__Problem description__. Among the lines of the records below, copy those that hold the word "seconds".

Dataset items:
· · · · ·

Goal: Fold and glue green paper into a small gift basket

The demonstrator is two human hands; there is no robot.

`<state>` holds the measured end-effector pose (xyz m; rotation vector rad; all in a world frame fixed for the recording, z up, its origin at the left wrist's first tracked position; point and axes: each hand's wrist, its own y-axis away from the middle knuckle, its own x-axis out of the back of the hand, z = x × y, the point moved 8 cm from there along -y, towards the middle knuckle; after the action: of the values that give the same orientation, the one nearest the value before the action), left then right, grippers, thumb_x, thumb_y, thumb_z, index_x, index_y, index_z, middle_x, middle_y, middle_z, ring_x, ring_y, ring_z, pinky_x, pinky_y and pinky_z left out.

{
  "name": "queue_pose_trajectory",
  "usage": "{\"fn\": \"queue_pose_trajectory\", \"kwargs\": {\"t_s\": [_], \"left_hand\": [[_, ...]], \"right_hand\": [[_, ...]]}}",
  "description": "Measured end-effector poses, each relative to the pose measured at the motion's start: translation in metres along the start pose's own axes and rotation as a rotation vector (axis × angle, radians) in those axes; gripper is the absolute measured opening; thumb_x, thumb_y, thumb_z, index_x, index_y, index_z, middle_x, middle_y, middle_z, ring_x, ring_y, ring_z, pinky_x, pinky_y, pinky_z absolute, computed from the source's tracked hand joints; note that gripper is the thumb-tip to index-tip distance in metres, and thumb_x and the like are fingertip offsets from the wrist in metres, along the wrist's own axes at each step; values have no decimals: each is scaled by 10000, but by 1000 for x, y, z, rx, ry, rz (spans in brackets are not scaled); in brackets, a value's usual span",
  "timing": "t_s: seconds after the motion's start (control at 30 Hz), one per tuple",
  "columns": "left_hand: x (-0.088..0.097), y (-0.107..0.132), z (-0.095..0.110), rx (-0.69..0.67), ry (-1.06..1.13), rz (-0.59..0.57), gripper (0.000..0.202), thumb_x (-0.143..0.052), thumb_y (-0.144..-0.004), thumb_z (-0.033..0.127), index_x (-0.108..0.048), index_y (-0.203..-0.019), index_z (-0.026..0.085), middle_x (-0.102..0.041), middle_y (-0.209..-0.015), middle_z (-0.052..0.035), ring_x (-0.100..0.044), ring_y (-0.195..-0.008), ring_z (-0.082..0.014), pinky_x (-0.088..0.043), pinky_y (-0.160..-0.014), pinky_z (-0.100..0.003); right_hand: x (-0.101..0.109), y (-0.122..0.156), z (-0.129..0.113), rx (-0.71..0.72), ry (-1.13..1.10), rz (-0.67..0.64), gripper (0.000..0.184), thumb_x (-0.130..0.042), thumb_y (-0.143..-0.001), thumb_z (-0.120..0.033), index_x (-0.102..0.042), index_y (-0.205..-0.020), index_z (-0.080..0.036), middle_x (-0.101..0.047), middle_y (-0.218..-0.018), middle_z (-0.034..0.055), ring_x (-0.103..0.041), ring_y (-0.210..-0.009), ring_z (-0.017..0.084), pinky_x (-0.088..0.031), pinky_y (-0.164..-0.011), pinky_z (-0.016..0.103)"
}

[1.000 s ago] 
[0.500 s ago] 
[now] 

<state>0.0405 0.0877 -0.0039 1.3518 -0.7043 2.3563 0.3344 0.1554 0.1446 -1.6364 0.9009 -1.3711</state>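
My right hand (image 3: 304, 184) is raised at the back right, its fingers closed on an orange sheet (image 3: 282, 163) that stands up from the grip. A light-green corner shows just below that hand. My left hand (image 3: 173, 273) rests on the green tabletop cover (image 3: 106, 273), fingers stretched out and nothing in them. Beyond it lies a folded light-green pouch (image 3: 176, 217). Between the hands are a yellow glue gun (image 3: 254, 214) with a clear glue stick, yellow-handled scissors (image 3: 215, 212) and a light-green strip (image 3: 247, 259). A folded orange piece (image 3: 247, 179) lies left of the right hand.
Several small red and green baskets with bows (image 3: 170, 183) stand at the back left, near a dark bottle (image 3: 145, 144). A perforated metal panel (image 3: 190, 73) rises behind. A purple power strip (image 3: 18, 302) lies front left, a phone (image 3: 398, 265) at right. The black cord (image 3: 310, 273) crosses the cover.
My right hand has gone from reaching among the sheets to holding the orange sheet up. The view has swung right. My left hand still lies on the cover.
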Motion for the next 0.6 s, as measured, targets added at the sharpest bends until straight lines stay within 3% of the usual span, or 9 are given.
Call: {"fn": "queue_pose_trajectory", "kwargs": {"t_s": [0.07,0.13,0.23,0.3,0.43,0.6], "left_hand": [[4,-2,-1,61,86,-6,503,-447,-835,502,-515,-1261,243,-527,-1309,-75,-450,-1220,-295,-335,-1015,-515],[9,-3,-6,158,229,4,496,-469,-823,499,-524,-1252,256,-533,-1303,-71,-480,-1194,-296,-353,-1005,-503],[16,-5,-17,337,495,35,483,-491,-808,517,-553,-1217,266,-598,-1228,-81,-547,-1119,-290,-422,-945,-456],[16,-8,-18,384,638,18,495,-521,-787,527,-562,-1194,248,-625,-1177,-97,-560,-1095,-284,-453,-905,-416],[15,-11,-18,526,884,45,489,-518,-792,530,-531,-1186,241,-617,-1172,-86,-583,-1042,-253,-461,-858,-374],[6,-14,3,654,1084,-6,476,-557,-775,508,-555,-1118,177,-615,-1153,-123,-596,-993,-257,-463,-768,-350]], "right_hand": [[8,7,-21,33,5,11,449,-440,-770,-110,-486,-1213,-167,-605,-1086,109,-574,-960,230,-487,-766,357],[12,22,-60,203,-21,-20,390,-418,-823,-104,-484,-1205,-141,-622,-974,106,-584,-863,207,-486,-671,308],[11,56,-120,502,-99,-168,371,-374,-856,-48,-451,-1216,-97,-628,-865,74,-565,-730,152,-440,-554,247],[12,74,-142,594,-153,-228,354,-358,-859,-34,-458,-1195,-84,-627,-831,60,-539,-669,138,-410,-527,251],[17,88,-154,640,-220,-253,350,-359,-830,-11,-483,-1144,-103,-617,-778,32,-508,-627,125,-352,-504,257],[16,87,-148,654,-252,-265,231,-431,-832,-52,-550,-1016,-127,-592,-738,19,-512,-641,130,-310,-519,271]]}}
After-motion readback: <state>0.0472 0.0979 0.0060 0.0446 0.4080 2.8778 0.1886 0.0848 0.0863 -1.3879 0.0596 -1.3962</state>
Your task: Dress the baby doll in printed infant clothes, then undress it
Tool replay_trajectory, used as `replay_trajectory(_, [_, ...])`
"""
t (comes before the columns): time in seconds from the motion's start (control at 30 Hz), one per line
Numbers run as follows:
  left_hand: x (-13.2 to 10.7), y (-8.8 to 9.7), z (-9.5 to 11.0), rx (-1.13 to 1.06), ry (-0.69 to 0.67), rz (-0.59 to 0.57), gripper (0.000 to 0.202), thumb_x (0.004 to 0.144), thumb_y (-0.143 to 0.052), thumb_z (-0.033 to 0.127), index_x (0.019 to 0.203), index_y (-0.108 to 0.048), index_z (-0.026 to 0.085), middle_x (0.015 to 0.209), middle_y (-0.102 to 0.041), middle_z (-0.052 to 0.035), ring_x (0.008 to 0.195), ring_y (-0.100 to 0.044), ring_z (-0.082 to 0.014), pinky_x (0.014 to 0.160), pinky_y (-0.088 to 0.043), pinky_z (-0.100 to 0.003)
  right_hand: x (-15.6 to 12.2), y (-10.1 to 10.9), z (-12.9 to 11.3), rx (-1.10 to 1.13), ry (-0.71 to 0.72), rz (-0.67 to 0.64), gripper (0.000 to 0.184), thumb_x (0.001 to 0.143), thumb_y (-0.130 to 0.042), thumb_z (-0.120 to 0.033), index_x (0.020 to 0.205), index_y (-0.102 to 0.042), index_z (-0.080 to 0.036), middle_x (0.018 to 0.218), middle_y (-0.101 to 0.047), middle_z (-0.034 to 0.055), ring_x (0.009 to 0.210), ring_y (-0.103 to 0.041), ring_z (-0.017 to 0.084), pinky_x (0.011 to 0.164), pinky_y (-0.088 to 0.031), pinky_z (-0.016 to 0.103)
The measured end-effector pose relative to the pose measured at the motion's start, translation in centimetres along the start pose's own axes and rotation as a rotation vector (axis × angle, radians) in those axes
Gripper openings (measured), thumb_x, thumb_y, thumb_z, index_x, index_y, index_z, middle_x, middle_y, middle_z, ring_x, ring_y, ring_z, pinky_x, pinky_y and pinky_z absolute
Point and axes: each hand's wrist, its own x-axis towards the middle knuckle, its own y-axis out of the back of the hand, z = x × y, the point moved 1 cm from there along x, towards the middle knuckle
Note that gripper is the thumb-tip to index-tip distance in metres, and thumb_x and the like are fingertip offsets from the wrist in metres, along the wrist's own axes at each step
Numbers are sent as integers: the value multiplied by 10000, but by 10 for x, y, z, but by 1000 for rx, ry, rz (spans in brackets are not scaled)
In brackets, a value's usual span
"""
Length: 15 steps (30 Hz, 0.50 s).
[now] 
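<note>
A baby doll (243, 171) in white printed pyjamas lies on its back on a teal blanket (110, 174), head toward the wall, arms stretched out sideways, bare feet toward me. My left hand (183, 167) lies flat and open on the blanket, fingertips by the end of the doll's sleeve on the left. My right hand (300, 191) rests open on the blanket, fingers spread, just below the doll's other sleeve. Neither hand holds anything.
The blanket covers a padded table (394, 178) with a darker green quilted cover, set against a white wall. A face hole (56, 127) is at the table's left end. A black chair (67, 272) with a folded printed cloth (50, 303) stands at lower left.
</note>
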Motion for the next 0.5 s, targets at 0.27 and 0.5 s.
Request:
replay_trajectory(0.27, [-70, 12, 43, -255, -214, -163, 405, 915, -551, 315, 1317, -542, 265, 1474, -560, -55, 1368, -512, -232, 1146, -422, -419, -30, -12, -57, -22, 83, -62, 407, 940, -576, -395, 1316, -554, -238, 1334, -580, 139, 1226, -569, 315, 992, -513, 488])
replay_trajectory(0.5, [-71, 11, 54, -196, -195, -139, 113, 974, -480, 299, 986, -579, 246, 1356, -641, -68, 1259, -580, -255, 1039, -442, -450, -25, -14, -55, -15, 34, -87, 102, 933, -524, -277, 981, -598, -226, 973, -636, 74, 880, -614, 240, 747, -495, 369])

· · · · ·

__Response to this task__.
  "timing": "t_s: seconds after the motion's start (control at 30 Hz), one per tuple",
t (comes before the columns): time in seconds from the motion's start (control at 30 Hz), one per line

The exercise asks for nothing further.